If unsuccessful in defense of a suit brought by or in the right of the
Company, or if such suit is settled, such a person may be indemnified under such
law only against expenses (including attorneys' fees) incurred in the defense or
settlement of such suit if he acted in good faith and in a manner he reasonably
believed to be in, or not opposed to, the best interests of the Company except
that if such a person is adjudged to be liable in such suit for negligence or
misconduct in the performance of his duty to the Company, he cannot be made
whole even for expenses unless the court determines that he is fairly and
reasonably entitled to indemnity for such expenses.
The Company and its officers and directors of the Company are covered by
officers and directors liability insurance. The policy coverage is $20,000,000,
which includes reimbursement for costs and fees. There is a maximum deductible
under the policy of $500,000 for each claim. The Company has entered into
Indemnification Agreements with certain of its officers and directors. The
Agreements provide for reimbursement for all direct and indirect costs of any
type or nature whatsoever (including attorneys' fees and related disbursements)
actually and reasonably incurred in connection with either the investigation,
defense or appeal of a Proceeding, as defined, including amounts paid in
settlement by or on behalf of an Indemnitee.
<PAGE>
Item 16. Exhibits
4.1 Form of Warrant Certificate dated as of July 12, 1994 between the
Company and each of the Selling Securityholders.
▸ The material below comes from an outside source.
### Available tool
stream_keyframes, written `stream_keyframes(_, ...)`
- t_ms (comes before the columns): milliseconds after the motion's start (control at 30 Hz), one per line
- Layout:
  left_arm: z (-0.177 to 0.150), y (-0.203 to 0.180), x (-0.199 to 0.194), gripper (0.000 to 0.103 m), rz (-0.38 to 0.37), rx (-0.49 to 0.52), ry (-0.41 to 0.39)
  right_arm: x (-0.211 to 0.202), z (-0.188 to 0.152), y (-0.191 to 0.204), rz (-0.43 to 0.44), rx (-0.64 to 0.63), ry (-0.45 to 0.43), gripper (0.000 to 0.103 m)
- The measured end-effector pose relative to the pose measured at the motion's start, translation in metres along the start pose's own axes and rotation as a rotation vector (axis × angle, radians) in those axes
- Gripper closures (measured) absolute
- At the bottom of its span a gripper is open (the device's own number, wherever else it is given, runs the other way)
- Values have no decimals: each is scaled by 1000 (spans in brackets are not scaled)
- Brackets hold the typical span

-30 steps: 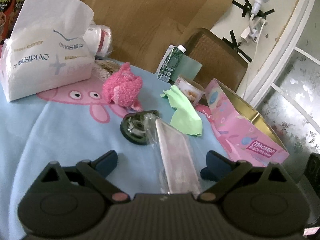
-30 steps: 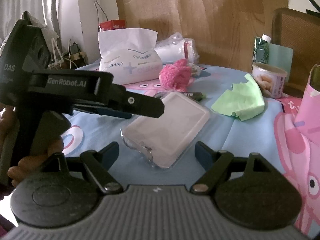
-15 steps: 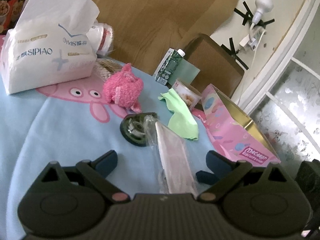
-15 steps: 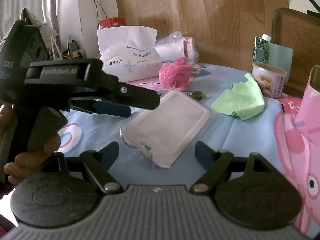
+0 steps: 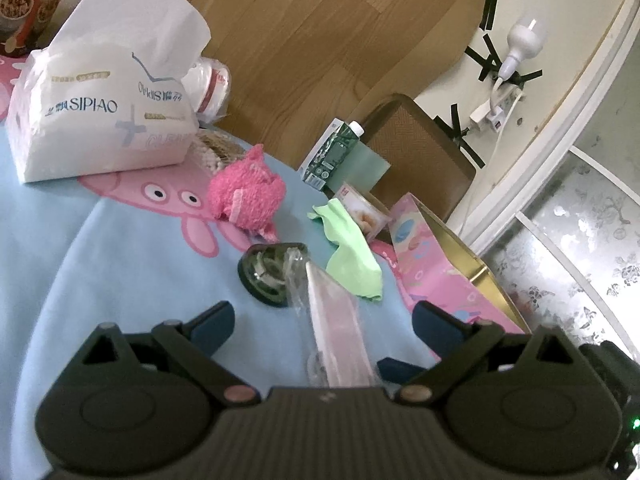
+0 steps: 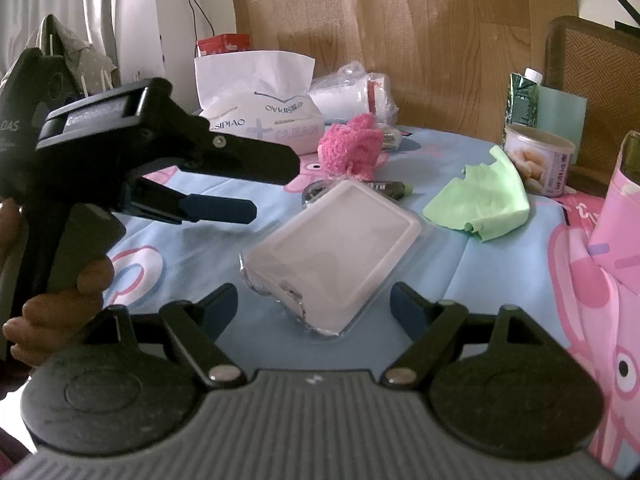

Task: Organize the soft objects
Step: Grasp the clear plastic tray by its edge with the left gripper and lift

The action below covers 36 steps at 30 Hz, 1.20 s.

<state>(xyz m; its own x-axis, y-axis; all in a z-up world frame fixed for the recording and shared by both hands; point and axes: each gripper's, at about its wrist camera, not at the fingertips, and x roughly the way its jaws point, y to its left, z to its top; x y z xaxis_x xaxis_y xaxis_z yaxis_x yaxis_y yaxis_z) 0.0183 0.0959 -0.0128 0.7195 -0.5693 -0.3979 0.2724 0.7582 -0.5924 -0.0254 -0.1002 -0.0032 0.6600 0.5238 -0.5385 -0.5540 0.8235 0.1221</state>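
Both tongs are wide open: the left tongs (image 5: 322, 322) and the right tongs (image 6: 310, 306). A pale pink packet (image 6: 332, 256) lies on the bench (image 5: 120, 264) between them, not gripped.

The pink box (image 6: 616, 264) is cut off at the right edge.

Both wrist cameras look down low across the light-blue cartoon tablecloth (image 5: 100, 272), sharing the plastic-wrapped pale pink pack (image 6: 332, 248) close ahead.
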Motion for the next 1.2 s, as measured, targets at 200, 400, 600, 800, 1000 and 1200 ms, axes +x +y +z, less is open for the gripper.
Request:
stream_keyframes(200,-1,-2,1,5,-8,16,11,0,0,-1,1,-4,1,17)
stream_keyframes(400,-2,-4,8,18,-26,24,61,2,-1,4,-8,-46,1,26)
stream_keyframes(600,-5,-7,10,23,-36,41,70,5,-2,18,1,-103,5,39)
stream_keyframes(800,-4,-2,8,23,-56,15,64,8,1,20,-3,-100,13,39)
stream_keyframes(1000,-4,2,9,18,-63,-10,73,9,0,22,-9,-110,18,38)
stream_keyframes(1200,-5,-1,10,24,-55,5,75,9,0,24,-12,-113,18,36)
4.2 Form of Warrant Certificate dated as of October 27, 1992 between the
Company and each of the Selling Securityholders.
5.1 Opinion of Blau, Kramer, Wactlar & Lieberman, P.C.
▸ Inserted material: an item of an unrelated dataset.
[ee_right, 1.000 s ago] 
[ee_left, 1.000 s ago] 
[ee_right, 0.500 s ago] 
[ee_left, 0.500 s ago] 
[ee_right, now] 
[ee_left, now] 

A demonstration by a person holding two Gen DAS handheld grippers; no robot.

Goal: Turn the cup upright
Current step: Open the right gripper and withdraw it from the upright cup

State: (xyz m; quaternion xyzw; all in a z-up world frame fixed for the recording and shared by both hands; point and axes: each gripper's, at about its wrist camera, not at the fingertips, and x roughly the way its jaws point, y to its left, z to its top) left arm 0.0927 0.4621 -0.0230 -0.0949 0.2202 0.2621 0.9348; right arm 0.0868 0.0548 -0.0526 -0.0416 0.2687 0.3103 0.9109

23.1 Consent of KPMG Peat Marwick LLP
23.2 Consent of Deloitte & Touche, LLP
24.2 Consent of Blau, Kramer, Wactlar & Lieberman, P.C. (included in
Exhibit 5 hereof)
25 Powers of Attorney (included in the signature pages hereof)
Item 17. Undertakings
(a) The undersigned registrant hereby undertakes that, for purposes of
determining any liability under the Securities Act of 1933, as amended (the
"Act"), each filing of the registrant's annual report pursuant to section 13(a)
or section 15(d) of the Securities Exchange Act of 1934 (and, where applicable,
each filing of an employee benefit plan's annual report pursuant to Section
15(d) of the Securities Exchange Act of 1934) that is incorporated by reference
in the registration statement shall be deemed to be a new registration statement
relating to the securities offered therein, and the offering of such securities
at that time shall be deemed to be the initial bona fide offering thereof.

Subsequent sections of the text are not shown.